- [Requirement]
Every line below between the one holding "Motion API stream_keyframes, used" and the one holding "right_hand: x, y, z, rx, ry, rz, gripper", inclusive, should be copied exactly, and no other line.

Source data below:

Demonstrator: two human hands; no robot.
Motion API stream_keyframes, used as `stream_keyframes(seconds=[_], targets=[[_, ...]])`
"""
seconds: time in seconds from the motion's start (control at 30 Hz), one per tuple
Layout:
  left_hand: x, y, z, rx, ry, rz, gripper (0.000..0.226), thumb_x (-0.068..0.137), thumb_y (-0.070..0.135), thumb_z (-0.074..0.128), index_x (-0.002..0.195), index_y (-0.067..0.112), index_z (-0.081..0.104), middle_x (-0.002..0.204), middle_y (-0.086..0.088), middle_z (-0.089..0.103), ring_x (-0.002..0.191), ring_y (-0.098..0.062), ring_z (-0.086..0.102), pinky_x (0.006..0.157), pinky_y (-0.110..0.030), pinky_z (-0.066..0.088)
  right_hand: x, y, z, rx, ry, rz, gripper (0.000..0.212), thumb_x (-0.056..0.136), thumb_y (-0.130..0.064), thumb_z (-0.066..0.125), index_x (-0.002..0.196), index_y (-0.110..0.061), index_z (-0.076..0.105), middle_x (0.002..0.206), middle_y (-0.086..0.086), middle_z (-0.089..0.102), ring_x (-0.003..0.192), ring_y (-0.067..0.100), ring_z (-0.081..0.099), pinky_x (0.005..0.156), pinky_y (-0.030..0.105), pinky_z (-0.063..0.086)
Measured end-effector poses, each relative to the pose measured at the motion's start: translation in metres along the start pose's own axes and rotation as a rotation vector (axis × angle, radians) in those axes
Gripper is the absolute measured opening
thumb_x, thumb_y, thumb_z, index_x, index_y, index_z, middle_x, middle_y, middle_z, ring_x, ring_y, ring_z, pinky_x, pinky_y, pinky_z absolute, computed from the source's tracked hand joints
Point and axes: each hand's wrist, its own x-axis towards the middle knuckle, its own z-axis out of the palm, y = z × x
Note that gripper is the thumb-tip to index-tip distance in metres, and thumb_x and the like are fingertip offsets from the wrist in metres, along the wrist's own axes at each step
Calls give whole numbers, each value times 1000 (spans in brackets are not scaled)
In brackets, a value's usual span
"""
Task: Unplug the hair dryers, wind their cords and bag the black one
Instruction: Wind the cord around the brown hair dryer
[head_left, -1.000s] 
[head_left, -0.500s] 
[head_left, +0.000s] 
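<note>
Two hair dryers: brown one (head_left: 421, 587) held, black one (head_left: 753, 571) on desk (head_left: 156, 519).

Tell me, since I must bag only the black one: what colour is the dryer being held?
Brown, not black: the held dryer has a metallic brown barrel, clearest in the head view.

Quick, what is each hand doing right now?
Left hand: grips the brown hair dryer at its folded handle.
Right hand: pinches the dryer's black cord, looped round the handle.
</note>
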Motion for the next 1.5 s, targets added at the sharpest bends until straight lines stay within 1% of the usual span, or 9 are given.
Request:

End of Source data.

- [Result of this exercise]
Motion API stream_keyframes, used as `stream_keyframes(seconds=[_], targets=[[_, ...]])`
"""
seconds: time in seconds from the motion's start (control at 30 Hz), one per tuple
Layout:
  left_hand: x, y, z, rx, ry, rz, gripper (0.000..0.226), thumb_x (-0.068..0.137), thumb_y (-0.070..0.135), thumb_z (-0.074..0.128), index_x (-0.002..0.195), index_y (-0.067..0.112), index_z (-0.081..0.104), middle_x (-0.002..0.204), middle_y (-0.086..0.088), middle_z (-0.089..0.103), ring_x (-0.002..0.191), ring_y (-0.098..0.062), ring_z (-0.086..0.102), pinky_x (0.006..0.157), pinky_y (-0.110..0.030), pinky_z (-0.066..0.088)
  right_hand: x, y, z, rx, ry, rz, gripper (0.000..0.212), thumb_x (-0.056..0.136), thumb_y (-0.130..0.064), thumb_z (-0.066..0.125), index_x (-0.002..0.196), index_y (-0.110..0.061), index_z (-0.076..0.105), middle_x (0.002..0.206), middle_y (-0.086..0.086), middle_z (-0.089..0.102), ring_x (-0.003..0.192), ring_y (-0.067..0.100), ring_z (-0.081..0.099), pinky_x (0.005..0.156), pinky_y (-0.030..0.105), pinky_z (-0.063..0.086)

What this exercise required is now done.